Badeurlaub: Gesundheitsgefahren am Strand minimieren

Seeigel, Quallen & Co.: Auch am schönsten Strand lauern Gefahren
Seeigel, Quallen & Co.: Auch am schönsten Strand lauern Gefahren

Am Strand drohen Angriffe im Wasser, zu Lande und aus der Luft. So minimieren Sie die Gesundheitsgefahren am Strand

In der Sonne: UV-Strahlen erhöhen bekanntlich das Hautkrebsrisiko. Sonnencreme sollte einen Lichtschutzfaktor von 30 haben, bei helleren Hauttypen sogar 50. "Beherzigen Sie auch das ABC des Sonnenbads: ausweichen, bedecken, cremen", rät Dr. Erik Senger aus Seligenstadt, Spezialist für urlaubsbedingte Hauterkrankungen. Wichtig bei nicht wasserfesten Cremes: nach dem Baden neu auftragen. Senger: "Vor Reisebeginn ist ein Haut-Check zu empfehlen, um Pigmentflecken zu finden, die bösartig werden könnten."

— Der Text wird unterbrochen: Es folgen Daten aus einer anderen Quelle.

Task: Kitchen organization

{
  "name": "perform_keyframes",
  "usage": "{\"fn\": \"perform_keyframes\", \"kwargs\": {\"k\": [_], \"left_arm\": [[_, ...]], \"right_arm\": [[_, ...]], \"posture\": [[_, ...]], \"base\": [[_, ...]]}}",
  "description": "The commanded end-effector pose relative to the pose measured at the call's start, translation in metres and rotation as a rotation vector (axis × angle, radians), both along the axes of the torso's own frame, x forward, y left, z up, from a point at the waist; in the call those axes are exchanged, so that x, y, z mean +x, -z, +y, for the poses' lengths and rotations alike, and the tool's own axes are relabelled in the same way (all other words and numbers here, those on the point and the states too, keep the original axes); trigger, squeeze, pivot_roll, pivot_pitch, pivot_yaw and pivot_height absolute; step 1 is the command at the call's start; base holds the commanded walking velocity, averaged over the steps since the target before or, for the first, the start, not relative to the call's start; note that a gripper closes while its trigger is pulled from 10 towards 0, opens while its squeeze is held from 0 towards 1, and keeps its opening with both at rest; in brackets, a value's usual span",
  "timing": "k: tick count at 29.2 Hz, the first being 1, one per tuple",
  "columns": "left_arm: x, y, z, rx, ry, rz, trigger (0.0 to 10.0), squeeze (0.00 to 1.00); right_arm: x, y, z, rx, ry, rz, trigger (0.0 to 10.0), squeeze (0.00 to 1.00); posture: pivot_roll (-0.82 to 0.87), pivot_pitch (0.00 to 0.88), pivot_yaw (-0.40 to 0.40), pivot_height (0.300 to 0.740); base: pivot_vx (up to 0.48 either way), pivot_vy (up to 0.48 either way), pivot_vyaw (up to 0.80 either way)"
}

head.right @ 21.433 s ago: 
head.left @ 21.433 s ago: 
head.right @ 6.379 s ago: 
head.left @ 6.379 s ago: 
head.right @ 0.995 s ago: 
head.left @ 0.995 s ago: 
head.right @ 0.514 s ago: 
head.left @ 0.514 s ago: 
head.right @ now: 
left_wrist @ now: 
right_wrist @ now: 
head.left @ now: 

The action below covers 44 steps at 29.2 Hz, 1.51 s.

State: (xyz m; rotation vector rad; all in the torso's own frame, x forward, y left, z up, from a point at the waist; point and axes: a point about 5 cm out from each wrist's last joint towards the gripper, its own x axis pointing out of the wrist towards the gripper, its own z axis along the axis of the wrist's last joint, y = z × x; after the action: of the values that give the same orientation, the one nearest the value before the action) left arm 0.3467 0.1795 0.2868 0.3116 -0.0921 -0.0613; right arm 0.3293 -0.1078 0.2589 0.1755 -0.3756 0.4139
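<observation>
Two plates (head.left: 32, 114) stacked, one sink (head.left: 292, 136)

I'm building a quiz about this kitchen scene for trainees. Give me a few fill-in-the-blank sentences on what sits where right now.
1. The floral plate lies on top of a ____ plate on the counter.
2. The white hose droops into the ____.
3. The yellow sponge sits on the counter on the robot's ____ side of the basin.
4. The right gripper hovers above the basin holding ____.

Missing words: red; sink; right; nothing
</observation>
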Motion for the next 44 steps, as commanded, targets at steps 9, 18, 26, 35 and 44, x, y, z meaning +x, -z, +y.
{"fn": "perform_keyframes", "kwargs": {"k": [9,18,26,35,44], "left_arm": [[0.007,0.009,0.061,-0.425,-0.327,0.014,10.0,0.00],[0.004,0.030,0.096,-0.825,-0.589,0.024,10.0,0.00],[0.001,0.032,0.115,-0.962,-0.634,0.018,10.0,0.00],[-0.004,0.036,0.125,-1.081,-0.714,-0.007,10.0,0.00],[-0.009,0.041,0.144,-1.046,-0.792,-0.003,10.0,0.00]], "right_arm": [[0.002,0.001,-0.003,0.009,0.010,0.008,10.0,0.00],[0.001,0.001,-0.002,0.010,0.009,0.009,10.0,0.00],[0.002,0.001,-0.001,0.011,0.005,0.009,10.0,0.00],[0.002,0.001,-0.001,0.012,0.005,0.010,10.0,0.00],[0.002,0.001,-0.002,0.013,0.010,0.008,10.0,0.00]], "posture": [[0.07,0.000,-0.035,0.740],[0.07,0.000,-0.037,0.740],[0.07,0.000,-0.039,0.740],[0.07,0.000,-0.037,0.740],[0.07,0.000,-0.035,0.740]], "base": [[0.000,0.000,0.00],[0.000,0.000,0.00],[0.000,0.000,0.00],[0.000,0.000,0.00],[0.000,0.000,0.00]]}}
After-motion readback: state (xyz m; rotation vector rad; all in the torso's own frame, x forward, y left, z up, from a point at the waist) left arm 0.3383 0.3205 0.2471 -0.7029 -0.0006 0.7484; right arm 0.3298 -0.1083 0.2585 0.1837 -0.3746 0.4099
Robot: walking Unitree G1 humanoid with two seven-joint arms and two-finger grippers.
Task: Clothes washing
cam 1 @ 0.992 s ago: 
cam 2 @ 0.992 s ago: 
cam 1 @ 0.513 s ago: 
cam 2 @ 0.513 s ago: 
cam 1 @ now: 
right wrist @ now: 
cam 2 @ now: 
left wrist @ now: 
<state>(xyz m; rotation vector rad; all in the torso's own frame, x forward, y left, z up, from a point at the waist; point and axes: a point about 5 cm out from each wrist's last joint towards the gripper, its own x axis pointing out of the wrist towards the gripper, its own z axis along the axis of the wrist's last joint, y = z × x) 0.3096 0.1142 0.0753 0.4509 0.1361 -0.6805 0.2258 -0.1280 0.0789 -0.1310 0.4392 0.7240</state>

Im Wasser: Quallen, Seeigel und Saugwürmer können beim Baden im Meer Hautreizungen und brennende Stellen hervorrufen. Tentakelreste von Leucht- und Feuerquallen vorsichtig vom Körper entfernen, niemals abreiben. Dann die Wunden mit Salzwasser reinigen, nicht mit Süßwasser. "Antihistaminika-Tabletten sowie Cortison-Cremes helfen gegen Juckreiz und allergische Reaktionen", sagt der Dermatologe. Hochdosierte Cortison-Präparate sind aber verschreibungspflichtig.

Im Sand: In den Tropen verstecken sich im Sand häufig fiese Tierchen. "Hakenwürmer oder Sandflöhe dringen leicht in ungeschützte Haut ein", warnt Senger. Tragen Sie aus diesem Grund in den Tropen Badeschuhe und legen Sie sich auf ein Badehandtuch. Schuhe sollten Sie auch in Europa an wenig besuchten Stränden tragen, vor allem im Atlantik. Denn dort lauert im sandigen Meeresboden das Petermännchen, ein stacheliger Fisch, dessen Gift monatelang Schmerzen verursachen kann.